Figure 2.

VGLL4 deletion resulted in perinatal lethality: (A) Vgll4 gene structure showing Vgll4-mutant allele. Green and red letters indicate wild-type and d46 mutant amino acid sequences, respectively; * indicates a premature stop codon; (B) distribution of genotypes at E16.5, E18.5, and P0. Embryo/pup numbers for each genotype are displayed in the bar graph. **, Mendelian ratio chi-squared test, p < 0.01; (C) survival curve of Vgll4 d46/+ (Vhet) and Vgll4 d46/d46 (Vko) pups.

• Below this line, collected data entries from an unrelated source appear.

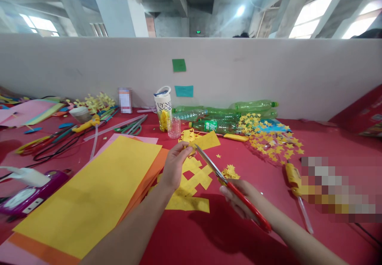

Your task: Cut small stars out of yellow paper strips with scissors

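Observation:
My left hand pinches a small piece of yellow paper between thumb and fingers. In my right hand are red-handled scissors, their blades pointing up and left with the tips at the paper. Whether the blades are parted is hard to make out. Below my left hand lie several yellow paper pieces on the red tabletop. A small heap of yellow paper stars sits just beyond my right hand, and one loose star lies near the blades.
A stack of yellow sheets covers the left front. Green plastic bottles, a patterned tumbler and a clear cup stand or lie behind. Many stars spread at right, near a yellow glue gun. A purple power strip is left.

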A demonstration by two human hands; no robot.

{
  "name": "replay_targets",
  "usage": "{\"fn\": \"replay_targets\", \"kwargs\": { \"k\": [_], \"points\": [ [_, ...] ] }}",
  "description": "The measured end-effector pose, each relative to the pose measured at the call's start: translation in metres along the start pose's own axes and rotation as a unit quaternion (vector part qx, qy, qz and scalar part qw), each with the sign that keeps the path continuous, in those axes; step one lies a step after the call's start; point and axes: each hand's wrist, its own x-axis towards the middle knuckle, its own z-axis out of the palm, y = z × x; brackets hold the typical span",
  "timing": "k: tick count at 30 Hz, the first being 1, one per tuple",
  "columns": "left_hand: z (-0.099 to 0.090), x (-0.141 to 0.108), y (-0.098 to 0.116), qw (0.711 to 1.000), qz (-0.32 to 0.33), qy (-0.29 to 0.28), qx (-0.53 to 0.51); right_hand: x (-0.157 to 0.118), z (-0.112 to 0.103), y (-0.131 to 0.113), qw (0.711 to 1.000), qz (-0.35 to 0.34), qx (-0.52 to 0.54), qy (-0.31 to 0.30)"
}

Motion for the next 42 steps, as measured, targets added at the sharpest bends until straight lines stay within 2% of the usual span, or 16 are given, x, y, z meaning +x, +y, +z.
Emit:
{"fn": "replay_targets", "kwargs": {
  "k": [11,19,25,33,42],
  "points": [
    [-0.003,0.0,0.011,0.988,0.049,-0.02,0.142,-0.002,-0.005,0.0,0.997,-0.051,-0.016,-0.05],
    [-0.004,-0.001,0.011,0.987,0.051,-0.023,0.154,-0.003,-0.004,-0.001,0.997,-0.046,-0.005,-0.06],
    [-0.003,0.0,0.01,0.988,0.046,-0.023,0.144,-0.003,-0.002,-0.005,0.999,-0.022,-0.009,-0.033],
    [-0.005,0.002,0.006,0.994,0.037,-0.037,0.092,-0.005,-0.005,-0.004,0.997,-0.043,0.001,-0.071],
    [-0.004,0.001,0.008,0.993,0.029,-0.031,0.111,-0.003,-0.002,-0.005,0.999,-0.021,-0.012,-0.046]
  ]
}}
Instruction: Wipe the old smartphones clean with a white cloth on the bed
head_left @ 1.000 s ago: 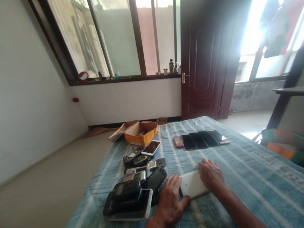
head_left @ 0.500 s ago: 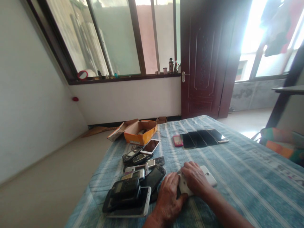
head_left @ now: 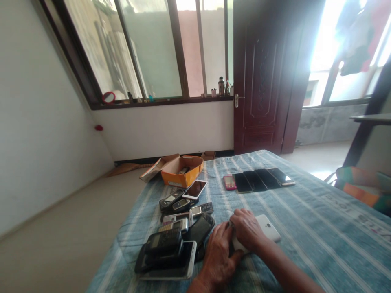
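A white phone (head_left: 269, 228) with its camera side up lies on the striped blue cloth, under and right of my right hand. My left hand (head_left: 217, 250) is closed on the left part of a white phone-like piece (head_left: 240, 244), thumb at its near edge. Over the same piece bends my right hand (head_left: 246, 228), its curled fingertips meeting the left fingers. Whether the two white parts are one phone or two is hidden by the right hand. Left of my hands is a pile of several old phones (head_left: 163, 244), some stacked on a large white-edged one.
An open orange box (head_left: 180, 179) stands at the cloth's far left edge. Several dark phones (head_left: 258, 179) lie overlapping in a row at the far side, beside a pink-edged item (head_left: 229, 182). A dark red door (head_left: 259, 122) stands behind.
The fingers of my right hand have shifted slightly left, closer to my left fingers. The whole view has moved a little.
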A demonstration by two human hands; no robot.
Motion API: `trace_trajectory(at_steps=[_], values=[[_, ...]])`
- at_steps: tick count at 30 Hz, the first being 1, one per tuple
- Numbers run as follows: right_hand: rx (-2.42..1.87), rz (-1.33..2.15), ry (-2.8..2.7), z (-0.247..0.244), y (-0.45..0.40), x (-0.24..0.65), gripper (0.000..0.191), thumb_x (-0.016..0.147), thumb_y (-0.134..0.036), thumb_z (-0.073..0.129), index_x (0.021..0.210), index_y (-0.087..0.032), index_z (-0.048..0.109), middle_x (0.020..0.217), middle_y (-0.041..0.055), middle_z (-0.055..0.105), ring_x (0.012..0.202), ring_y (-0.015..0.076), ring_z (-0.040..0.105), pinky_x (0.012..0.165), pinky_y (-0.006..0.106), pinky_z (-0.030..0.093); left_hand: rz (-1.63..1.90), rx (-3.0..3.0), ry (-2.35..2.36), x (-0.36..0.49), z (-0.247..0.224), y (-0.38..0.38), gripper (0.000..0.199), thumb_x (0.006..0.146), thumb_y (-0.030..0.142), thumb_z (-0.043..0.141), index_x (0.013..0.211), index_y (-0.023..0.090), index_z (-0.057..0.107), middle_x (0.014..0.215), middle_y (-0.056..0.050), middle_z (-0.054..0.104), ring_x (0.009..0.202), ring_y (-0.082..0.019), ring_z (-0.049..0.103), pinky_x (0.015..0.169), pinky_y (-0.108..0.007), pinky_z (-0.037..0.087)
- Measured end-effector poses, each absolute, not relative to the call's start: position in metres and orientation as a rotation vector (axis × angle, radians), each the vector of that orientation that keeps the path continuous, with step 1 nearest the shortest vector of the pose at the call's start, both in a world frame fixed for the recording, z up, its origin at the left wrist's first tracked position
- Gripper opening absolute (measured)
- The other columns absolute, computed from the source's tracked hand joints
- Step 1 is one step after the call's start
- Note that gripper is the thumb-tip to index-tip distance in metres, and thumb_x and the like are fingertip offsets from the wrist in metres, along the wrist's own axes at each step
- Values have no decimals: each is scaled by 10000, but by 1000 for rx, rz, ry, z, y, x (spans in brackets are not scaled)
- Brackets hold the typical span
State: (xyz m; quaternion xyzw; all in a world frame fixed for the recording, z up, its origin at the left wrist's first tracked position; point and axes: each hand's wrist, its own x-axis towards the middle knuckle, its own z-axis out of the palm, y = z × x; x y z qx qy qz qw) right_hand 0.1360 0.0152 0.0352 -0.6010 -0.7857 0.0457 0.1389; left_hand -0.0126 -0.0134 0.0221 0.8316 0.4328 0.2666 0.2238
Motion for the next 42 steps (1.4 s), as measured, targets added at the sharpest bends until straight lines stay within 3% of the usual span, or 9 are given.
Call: trace_trajectory(at_steps=[10, 28, 36, 42], values=[[-1649, 255, -2262, 42, 21, 128, 195, 822, -160, 453, 832, -183, 646, 862, 53, 645, 825, 184, 525, 730, 296, 266, 784, 2278, 1204, -14, 19, -14, 747, 680, 316, 701, 1368, 174, 450, 1466, -137, 365, 1354, -366, 290, 1123, -516, 235], [-1686, 119, -2359, 48, 14, 129, 209, 849, -176, 451, 773, -177, 646, 853, 65, 621, 822, 196, 510, 728, 325, 256, 837, 2328, 1133, -13, 24, -15, 611, 761, 457, 674, 1280, 177, 511, 1268, -137, 550, 1203, -332, 475, 1044, -489, 357], [-1679, 82, -2320, 43, 14, 130, 172, 837, -129, 455, 792, -186, 611, 858, 45, 622, 824, 187, 504, 727, 320, 234, 865, 2308, 1140, -12, 18, -14, 559, 748, 378, 679, 1219, 131, 507, 1206, -157, 574, 1171, -333, 498, 1043, -509, 353], [-1692, 137, -2310, 44, 15, 132, 207, 797, -67, 460, 901, -186, 593, 895, 42, 623, 850, 188, 504, 746, 309, 238, 856, 2198, 1239, -10, 20, -17, 595, 691, 272, 704, 1225, 144, 474, 1186, -143, 576, 1123, -314, 530, 988, -469, 420]])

Postnatal day 0 (P0) was designated as the date of delivery. For each group, N = 12; (D) gross morphology of embryos and mouse pups at indicated ages. Scale bar: 5 mm; (E) body weight at E18.5; (F) mouse pups’ body weight gain in the first 5 days after delivery. N = 3; (G) gross morphology of mouse pups at P5; (H) cardiac Vgll4 mRNA expression. E13.5 hearts were collected for mRNA isolation and qRT-PCR measurement. TDU1 domain of Vgll4 was not detectable in the Vgll4 mutant transcripts. (E,H), Student’s t-test: **** p < 0.0001. N = 5–6.